April 23rd, 2008 § 0 comments § permalink
March 30, 2007, I’m sitting at my desk at work puttering around on the computer. The phone rings, “Kate Halstead, how may I help you?”
“Hello small voice, it’s your dad. I just got a call from Jason. He said he wants to come over to talk to me but didn’t say why he wanted to talk. What’s going on? I want to know what’s going on.” Dad sounds confused and a little surprised.
“It’s probably about car stuff dad. Why else would he call you?” I’m reading about the titanium gundam model someone wasted the time to make at pink tentacle.
“Are you sure? Can you call him to find out and call me back? It’s my AWS day and I don’t want any surprises today.” Dad makes this sound all urgent when I know this is probably just Jason at a friend’s house or on the side of the road having car troubles. Nothing big.
“Sure sure. I’ll call you back in a few.” I hang up the work phone and pick up my chocolate, speed dial 2.
“Hey boo. My dad just called and said you called and now he’s confused about why you called him. What’s up?” I got tired of the titanium gundam so I wander over to myspace to check my messages.
“Dave and I are having problems getting his brakes off and your dad has a tool we need.” Jason doesn’t even pause at my question.
“Oh ok. I’ll let him know. What do you want to do tonight?” I’m so over myspace, it’s for tweens. I feel like such an old lady having a profile there.
“I dunno, meet you at my place after work?”
“Ok! I’ll try to sneak out early since you’re off today. Miss you boo! Love you.” Jason reassures me that he loves me too and hangs up. I grab the work phone and call dad back. “See dad? I told you car stuff. Jason is having trouble getting the brakes off his friend’s car and said you have a tool he needs.”
“Oh. You sure that’s it? Well ok. That’s good. Ok, talk to you later then. Jason can come by whenever. Bye.” Dad doesn’t sound convinced.
I count down the hours before I can leave to meet Jason at home. Finally it’s the witching hour and I’m already on the road. I try not to break too many laws on my way up to Jason’s house. Ah Reston, my home away from home.
Jason is extremely antsy when I show up. I think nothing of it because I know how cars can rub Jason the wrong way. He has a very strong love-hate relationship with them. Right now it’s leaning more towards hate.
“Let’s go to DC. I think the Cherry Blossom Festival is this week. The trees should be beautiful.” Jason grabs the keys and shoos me out of the house even though I just got there. “How was work?”
I rant, rave, and am on a tirade about work or school or someone who pissed me off all the way up 66 into DC. My bitching doesn’t end even though we’re now parked on Virginia Ave and 18th St.
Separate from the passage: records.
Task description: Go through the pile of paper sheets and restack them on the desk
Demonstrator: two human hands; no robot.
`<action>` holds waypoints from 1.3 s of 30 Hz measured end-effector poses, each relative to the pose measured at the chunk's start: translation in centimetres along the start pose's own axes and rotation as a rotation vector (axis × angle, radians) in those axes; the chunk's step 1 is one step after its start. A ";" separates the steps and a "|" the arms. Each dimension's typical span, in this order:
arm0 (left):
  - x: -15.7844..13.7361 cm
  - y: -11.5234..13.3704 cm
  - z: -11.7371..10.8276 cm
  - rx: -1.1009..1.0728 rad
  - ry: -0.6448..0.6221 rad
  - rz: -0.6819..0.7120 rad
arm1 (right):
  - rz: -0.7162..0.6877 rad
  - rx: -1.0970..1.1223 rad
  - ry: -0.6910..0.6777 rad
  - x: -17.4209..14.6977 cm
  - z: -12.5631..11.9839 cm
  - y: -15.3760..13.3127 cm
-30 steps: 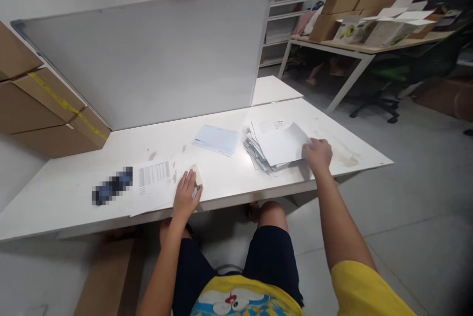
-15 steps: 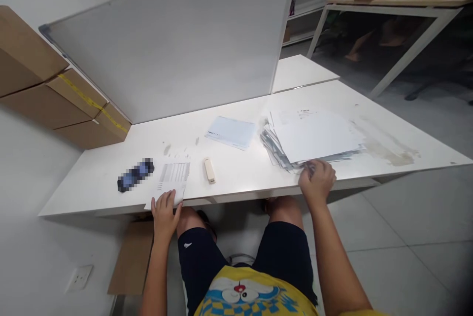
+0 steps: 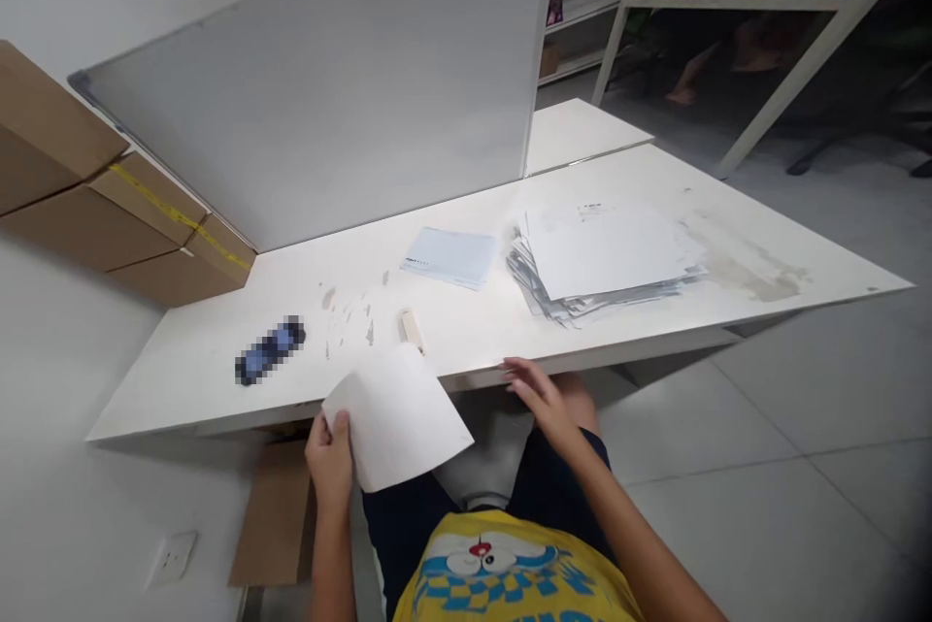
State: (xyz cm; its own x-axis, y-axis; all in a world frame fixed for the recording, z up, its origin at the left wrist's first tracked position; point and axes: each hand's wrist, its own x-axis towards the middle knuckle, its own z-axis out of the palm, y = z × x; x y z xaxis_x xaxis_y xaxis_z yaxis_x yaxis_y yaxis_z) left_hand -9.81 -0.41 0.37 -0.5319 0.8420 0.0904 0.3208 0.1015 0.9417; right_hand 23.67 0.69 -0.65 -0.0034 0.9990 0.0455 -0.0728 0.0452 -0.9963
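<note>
My left hand (image 3: 331, 452) pinches the left edge of a white sheet of paper (image 3: 400, 423), which is raised over the table's front edge and my lap. Fingers apart and holding nothing, my right hand (image 3: 539, 394) hovers by the front edge, right of the sheet. Just behind the sheet lies a cream stapler (image 3: 412, 327), its near end close to the paper's top edge. A thick, uneven stack of papers (image 3: 608, 258) lies on the right part of the table. Between stack and stapler, farther back, is a pale blue sheet (image 3: 448, 255).
A pixelated dark-blue object (image 3: 269, 350) lies on the white table (image 3: 211, 360) at left. A large whiteboard (image 3: 327, 88) stands along the back. Cardboard boxes (image 3: 146, 224) are stacked at the left wall. Another desk (image 3: 728, 1) stands far right.
My left hand has lifted the sheet off the table, and its blank side now shows. My right hand has left the paper stack and moved left toward the sheet.
</note>
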 end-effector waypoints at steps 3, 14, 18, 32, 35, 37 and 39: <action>-0.3 0.5 2.2 -0.023 -0.256 -0.065 | 0.201 0.278 -0.244 -1.0 1.6 0.5; 0.2 2.7 8.8 -0.108 -0.484 -0.066 | 0.225 0.468 0.036 -2.7 2.0 0.0; -0.5 3.3 10.6 -0.151 -0.504 -0.094 | 0.150 0.483 -0.051 -5.2 5.9 -0.1; 0.3 5.6 9.9 0.277 -0.383 0.031 | 0.373 0.482 0.174 -3.6 8.5 3.1; 0.6 6.2 9.4 0.443 -0.330 0.201 | 0.384 0.465 0.253 -3.1 8.6 3.0; 0.7 6.4 9.5 0.492 -0.293 0.385 | 0.373 0.466 0.337 -2.9 8.4 2.7; 0.8 6.4 9.9 0.526 -0.311 0.614 | 0.346 0.468 0.391 -2.8 8.2 2.2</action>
State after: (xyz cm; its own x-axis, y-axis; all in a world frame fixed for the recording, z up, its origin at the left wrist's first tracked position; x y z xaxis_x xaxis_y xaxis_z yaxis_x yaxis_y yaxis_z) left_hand -0.48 6.15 3.26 0.0683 0.9270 0.3688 0.8426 -0.2516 0.4762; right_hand 15.34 -2.01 -2.40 0.2486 0.8884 -0.3859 -0.5542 -0.1963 -0.8089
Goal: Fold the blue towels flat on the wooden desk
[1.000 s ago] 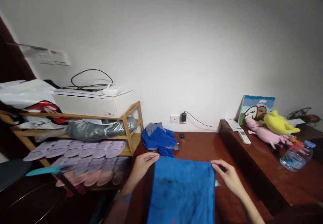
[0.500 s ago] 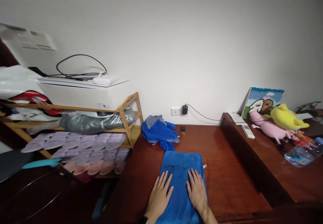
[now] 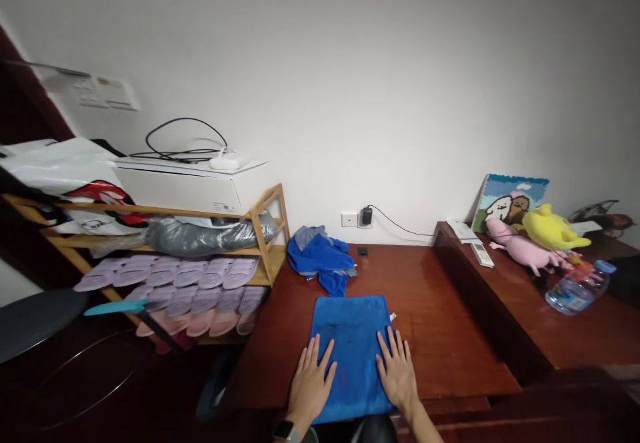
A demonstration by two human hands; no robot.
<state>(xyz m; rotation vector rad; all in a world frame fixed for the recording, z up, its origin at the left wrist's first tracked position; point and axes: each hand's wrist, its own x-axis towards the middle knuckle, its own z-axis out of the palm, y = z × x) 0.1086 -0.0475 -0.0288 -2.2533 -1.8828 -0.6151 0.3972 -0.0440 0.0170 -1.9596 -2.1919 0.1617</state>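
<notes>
A blue towel (image 3: pixel 350 343) lies spread on the reddish-brown wooden desk (image 3: pixel 440 343), its near edge at the desk's front. My left hand (image 3: pixel 311 380) rests flat on the towel's left side, fingers stretched out. On the right side of the towel lies my right hand (image 3: pixel 397 373), also flat, with the fingers apart. Small dark stains show on the cloth, and a white tag (image 3: pixel 393 317) sticks out at its right edge. Behind it sits a crumpled pile of blue and grey cloth (image 3: pixel 323 256) near the wall.
At left stands a wooden rack (image 3: pixel 270 256) with several slippers (image 3: pixel 200 273) and a white box (image 3: pixel 185 186). A raised surface on the right holds a remote control (image 3: pixel 482 254), a pink plush toy (image 3: pixel 523 246), a yellow plush toy (image 3: pixel 553 228) and a plastic bottle (image 3: pixel 580 290).
The camera view has shifted, showing the towel's near edge and the watch on my left wrist. The towel sits slightly further left in view. Both hands stay flat on it.
</notes>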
No, my bitching doesn’t end even though we’ve walked by the ‘other’ reflecting pool, the WWII Memorial, and we’re now on our way to the tidal basin heading for the Jefferson Memorial.
“I want an italian ice.” I say this as I shiver in the crisp spring March air.
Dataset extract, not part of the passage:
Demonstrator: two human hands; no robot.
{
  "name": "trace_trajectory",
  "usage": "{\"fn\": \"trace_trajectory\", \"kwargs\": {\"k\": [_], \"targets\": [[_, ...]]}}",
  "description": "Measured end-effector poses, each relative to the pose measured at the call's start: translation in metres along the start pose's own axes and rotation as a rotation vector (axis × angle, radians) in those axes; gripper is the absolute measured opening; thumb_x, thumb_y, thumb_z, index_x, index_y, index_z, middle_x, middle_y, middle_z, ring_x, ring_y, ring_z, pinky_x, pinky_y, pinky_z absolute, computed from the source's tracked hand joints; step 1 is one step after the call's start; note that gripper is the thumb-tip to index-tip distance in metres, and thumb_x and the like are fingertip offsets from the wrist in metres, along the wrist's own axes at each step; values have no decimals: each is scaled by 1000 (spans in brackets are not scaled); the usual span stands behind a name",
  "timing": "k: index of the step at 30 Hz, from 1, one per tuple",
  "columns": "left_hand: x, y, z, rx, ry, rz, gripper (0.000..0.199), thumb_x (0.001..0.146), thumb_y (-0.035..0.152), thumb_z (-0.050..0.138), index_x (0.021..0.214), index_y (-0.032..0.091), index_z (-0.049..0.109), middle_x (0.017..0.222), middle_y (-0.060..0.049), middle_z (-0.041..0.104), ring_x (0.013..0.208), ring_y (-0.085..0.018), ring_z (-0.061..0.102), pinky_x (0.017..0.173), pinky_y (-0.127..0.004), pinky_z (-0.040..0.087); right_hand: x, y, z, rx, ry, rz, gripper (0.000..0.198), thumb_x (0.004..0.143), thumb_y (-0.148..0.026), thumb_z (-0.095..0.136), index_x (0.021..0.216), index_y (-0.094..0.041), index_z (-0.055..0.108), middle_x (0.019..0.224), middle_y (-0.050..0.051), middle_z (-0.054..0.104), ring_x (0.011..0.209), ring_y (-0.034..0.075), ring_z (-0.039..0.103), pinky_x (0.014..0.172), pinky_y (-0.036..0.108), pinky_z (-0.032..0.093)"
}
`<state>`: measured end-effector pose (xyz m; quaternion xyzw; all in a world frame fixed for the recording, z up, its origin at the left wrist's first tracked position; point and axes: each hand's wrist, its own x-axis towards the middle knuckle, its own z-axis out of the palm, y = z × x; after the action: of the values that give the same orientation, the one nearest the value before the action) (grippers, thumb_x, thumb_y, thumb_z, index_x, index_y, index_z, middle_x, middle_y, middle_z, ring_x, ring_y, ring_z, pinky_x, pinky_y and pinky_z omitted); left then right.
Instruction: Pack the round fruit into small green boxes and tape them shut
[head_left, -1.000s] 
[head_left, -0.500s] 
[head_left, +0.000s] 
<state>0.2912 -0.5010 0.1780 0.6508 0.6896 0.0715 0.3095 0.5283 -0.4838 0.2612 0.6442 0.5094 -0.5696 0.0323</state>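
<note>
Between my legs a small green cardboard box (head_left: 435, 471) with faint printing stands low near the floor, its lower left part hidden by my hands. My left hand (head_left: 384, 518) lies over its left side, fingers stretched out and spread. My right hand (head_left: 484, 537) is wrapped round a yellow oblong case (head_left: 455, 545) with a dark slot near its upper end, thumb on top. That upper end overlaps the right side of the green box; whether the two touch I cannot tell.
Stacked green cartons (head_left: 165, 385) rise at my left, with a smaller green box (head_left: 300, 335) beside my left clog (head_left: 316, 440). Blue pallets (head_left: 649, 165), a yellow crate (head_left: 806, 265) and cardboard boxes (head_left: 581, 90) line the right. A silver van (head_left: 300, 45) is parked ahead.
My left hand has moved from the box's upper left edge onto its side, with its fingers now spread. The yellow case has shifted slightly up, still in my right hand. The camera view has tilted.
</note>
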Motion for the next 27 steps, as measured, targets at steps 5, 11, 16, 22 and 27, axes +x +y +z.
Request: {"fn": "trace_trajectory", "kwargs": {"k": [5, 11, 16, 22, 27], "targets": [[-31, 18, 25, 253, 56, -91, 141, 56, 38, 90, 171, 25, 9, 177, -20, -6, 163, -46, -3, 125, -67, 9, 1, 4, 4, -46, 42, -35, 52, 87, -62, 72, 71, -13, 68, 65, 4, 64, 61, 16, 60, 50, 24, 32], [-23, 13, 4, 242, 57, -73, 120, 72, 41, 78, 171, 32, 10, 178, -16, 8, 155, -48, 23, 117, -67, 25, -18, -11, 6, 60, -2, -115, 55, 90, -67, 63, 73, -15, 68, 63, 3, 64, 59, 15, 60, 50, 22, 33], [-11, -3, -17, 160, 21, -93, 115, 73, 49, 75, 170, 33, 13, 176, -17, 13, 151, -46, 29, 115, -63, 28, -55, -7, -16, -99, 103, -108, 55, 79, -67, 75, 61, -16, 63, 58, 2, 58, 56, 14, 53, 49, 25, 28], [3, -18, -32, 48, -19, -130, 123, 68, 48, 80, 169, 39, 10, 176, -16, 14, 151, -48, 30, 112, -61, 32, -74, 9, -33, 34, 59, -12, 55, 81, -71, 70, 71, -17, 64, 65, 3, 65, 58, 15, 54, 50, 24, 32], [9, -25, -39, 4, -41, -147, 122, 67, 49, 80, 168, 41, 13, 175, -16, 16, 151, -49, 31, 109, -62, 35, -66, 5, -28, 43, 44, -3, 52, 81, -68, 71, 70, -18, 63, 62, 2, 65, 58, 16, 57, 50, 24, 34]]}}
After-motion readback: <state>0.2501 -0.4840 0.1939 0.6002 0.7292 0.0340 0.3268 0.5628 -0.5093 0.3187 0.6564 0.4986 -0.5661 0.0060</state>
“Ok. Let’s go to the snacks kiosk.” Jason shells out $3.56 for an italian ice, rips the top off, and hands it to me for my spoiled childish enjoyment.
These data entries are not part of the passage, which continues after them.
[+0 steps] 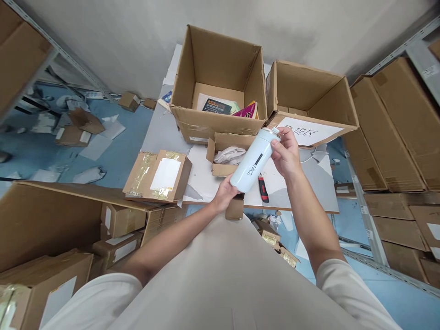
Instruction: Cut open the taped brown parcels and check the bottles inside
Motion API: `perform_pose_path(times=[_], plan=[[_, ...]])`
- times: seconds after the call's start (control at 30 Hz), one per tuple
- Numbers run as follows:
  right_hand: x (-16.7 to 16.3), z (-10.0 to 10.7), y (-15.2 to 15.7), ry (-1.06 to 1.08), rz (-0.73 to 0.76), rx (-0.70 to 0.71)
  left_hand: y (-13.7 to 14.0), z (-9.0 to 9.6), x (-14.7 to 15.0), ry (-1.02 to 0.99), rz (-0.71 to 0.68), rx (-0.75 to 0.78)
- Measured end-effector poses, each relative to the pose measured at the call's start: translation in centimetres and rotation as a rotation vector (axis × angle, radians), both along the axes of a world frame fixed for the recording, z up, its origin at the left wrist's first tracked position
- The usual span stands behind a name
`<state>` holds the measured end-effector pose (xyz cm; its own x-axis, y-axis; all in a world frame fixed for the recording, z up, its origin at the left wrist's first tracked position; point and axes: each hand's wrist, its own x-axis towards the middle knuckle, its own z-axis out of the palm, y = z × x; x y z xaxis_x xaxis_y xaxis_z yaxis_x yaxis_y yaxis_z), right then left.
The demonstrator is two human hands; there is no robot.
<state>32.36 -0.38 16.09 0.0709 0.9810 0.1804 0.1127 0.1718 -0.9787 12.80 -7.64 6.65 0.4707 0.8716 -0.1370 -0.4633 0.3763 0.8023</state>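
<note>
We hold the pale blue bottle (252, 162) in the air over the near part of the worktop (158, 137), tilted, cap toward one o'clock, lettering facing us. Our left hand (224, 196) has its fingers wrapped on the base; our right hand (288, 153) has its fingers clamped at the cap end (some fingertips are hidden). To handle it well, we would let the left take the weight, turn with the right, and grip lightly to spare the smooth-looking finish. The knife (263, 189) at five o'clock from the bottle calls for care.

At nine o'clock, just beside the bottle, the small box (222, 170) holds crumpled paper (229, 155). At eleven, the big box (220, 127) contains a dark book (217, 107) and a magenta book (246, 111). At two, the labelled box (325, 103) shows brown cardboard inside, perhaps only flaps. Farther out at nine sits a taped box (158, 176), closed; at eight, the large carton (65, 192) holds parcels (128, 217).
</note>
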Motion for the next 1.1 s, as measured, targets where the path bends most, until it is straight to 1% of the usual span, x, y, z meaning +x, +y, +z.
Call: perform_pose_path(times=[0.1,0.17,0.23,0.3,0.53,0.73,0.87,0.97,1.03,1.07,1.1], plan=[[0.1,0.5,-0.1,0.013,0.059,-0.034,0.0,0.5,-0.2,-0.04,-0.056,-0.031],[0.2,0.7,-0.1,0.009,0.091,-0.065,0.0,0.5,-0.3,-0.092,-0.129,-0.051],[0.3,0.7,-0.1,-0.002,0.097,-0.084,-0.1,0.3,-0.3,-0.106,-0.17,-0.059],[0.3,0.4,0.1,-0.005,0.079,-0.083,-0.3,0.0,-0.2,-0.073,-0.146,-0.061],[0.4,-0.5,0.7,-0.004,-0.006,-0.034,-0.3,-0.2,0.4,0.068,0.061,-0.029],[0.9,0.0,0.4,0.021,0.066,-0.015,0.1,-0.8,-0.1,-0.022,0.006,-0.068],[1.5,-0.2,0.5,0.011,0.062,0.017,0.0,-1.4,-0.1,-0.008,-0.006,-0.086],[2.1,-0.6,0.9,-0.024,0.042,0.059,0.3,-1.4,-0.2,0.026,-0.044,-0.089],[2.7,-0.8,0.9,-0.061,0.004,0.103,0.9,-1.4,-0.6,0.103,-0.063,-0.028],[2.9,-0.9,0.8,-0.083,-0.021,0.128,1.2,-1.4,-1.0,0.175,-0.069,0.052],[3.1,-0.9,0.6,-0.107,-0.048,0.151,1.6,-1.4,-1.5,0.276,-0.07,0.168]])
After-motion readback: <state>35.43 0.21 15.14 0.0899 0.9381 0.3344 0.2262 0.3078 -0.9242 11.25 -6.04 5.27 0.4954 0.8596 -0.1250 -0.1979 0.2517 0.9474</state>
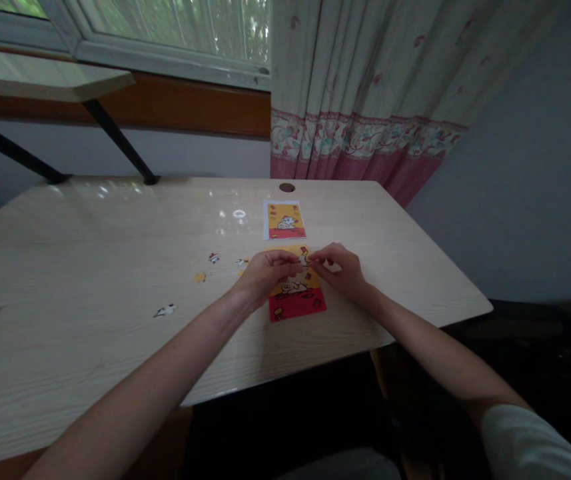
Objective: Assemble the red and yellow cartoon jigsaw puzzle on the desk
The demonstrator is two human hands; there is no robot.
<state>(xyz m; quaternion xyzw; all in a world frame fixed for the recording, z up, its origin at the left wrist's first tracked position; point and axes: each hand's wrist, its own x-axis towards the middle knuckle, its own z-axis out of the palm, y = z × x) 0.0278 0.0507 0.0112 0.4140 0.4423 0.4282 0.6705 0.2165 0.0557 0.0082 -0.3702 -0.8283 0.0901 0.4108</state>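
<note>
On the desk lies a yellow and red picture puzzle (298, 305) with a white cartoon animal on it. My left hand (268, 272) reaches over its upper left part, thumb and fingers pinched together. From the other side my right hand (341, 268) comes in at the upper right edge, its fingertips also pinched. A small white puzzle piece (304, 260) shows between the two sets of fingertips, mostly covered by them. Just beyond is a reference card (286, 221) with a similar picture on a white border.
Several loose puzzle pieces lie left of my hands, among them a white one (165, 311), a yellow one (199, 277) and another (214, 258). A raised shelf (45, 83) on dark legs stands back left. The curtain (355, 133) hangs behind the desk (115, 267).
</note>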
“Thanks boo.” I continue bitching about who knows what but for some reason I won’t let my tirade end. “You know, we’re near our tree. Remember last April we came up here around this time?”
“Yeah. Let’s go back.” Jason has been quiet since we left the house. It doesn’t help that I’ve not stopped rambling the entire time.
“Ok. I want to take a picture of our tree.” I messily slurp my italian ice and am slowly losing interest in it.
There are loads of tourists out enjoying the cherry blossoms and the first nice day of spring. Everyone has put their big puffy winter coats away for the season and is sporting light jackets.
“Which tree is it?” Jason is ambling along down the path created by people avoiding the crowds on the sidewalks.
“It’s not a cherry blossom. Remember last year I wouldn’t let you carve our names into a cherry blossom cause we’d get into a world of trouble?” I cut in front of Jason and direct us to our tree. It’s one of the oldest, it’s roots above ground are worn down by all the people who’ve sat under this tree or stood there to also carve their sweet heart’s name into the tree just like we did last year. “This is our tree, see? Our initials right where you carved them, a little higher than last year but that’s ok.”
I whip out my chocolate and snap a picture of our initials. “What would you like to do now?”
“Will you marry me?” Jason’s voice is shaky but for some reason it doesn’t register in my mind.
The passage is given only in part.